Every line of the listing below must be printed again exactly, apart from its pictures.

---+---

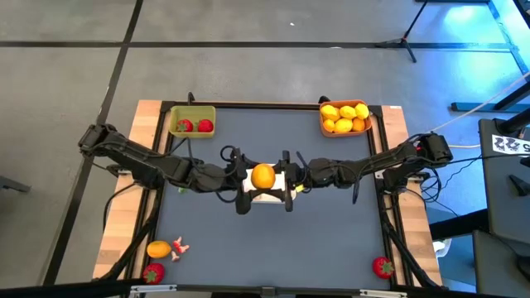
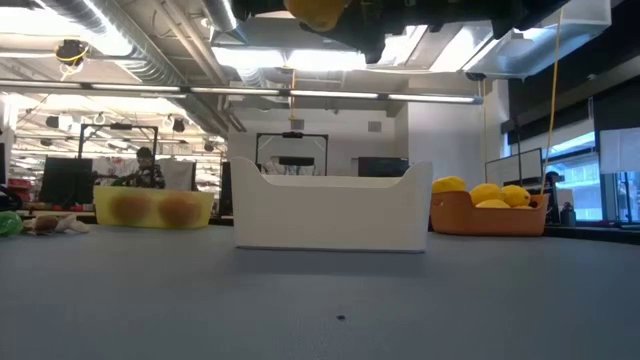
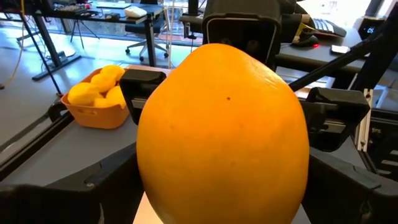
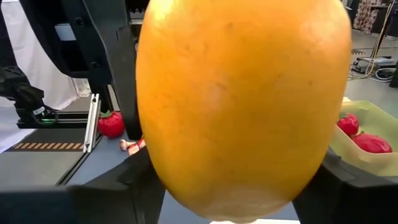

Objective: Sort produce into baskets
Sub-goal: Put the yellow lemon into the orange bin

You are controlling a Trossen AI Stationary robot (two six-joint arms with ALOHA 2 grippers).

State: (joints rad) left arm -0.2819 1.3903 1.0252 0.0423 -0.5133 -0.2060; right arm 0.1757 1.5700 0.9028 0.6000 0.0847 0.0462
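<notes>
An orange, lemon-shaped fruit [image 1: 262, 176] hangs in the air at mid-table, above the white tray [image 1: 267, 199]. My left gripper [image 1: 251, 177] comes at it level from the table's left and is shut on it. My right gripper [image 1: 280, 177] faces it level from the table's right, close up against the same fruit [image 4: 242, 106]. At the far left, the yellow-green basket [image 1: 192, 122] holds two red strawberries. Several yellow pieces fill the orange basket [image 1: 344, 118] at the far right. My left gripper has the orange fruit between its two fingers [image 3: 93, 186], which flank the fruit's two sides [image 3: 149, 180]. The fingers come level from the table's left. The fruit is lifted clear above the white tray.
Near the front left lie an orange-yellow fruit [image 1: 158, 247], a strawberry [image 1: 153, 272] and pink scraps [image 1: 179, 247]. Another strawberry [image 1: 383, 266] lies at the front right. The white tray [image 2: 330, 210] stands upright-walled directly under both grippers.
</notes>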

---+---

Response to this task:
Objective: Sort produce into baskets
Sub-goal: Put the yellow lemon into the orange bin

You are controlling a Trossen AI Stationary robot (two six-joint arms with ALOHA 2 grippers).

State: (joints rad) left arm -0.2819 1.3903 1.0252 0.0423 -0.5133 -0.2060; right arm 0.1757 1.5700 0.9028 0.6000 0.0847 0.0462
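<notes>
An orange, lemon-shaped fruit [image 1: 262, 176] hangs in the air at mid-table, above the white tray [image 1: 267, 199]. My left gripper [image 1: 251, 177] comes at it level from the table's left and is shut on it. My right gripper [image 1: 280, 177] faces it level from the table's right, close up against the same fruit [image 4: 242, 106]. At the far left, the yellow-green basket [image 1: 192, 122] holds two red strawberries. Several yellow pieces fill the orange basket [image 1: 344, 118] at the far right. My left gripper has the orange fruit between its two fingers [image 3: 93, 186], which flank the fruit's two sides [image 3: 149, 180]. The fingers come level from the table's left. The fruit is lifted clear above the white tray.
Near the front left lie an orange-yellow fruit [image 1: 158, 247], a strawberry [image 1: 153, 272] and pink scraps [image 1: 179, 247]. Another strawberry [image 1: 383, 266] lies at the front right. The white tray [image 2: 330, 210] stands upright-walled directly under both grippers.
</notes>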

That covers the exercise completely.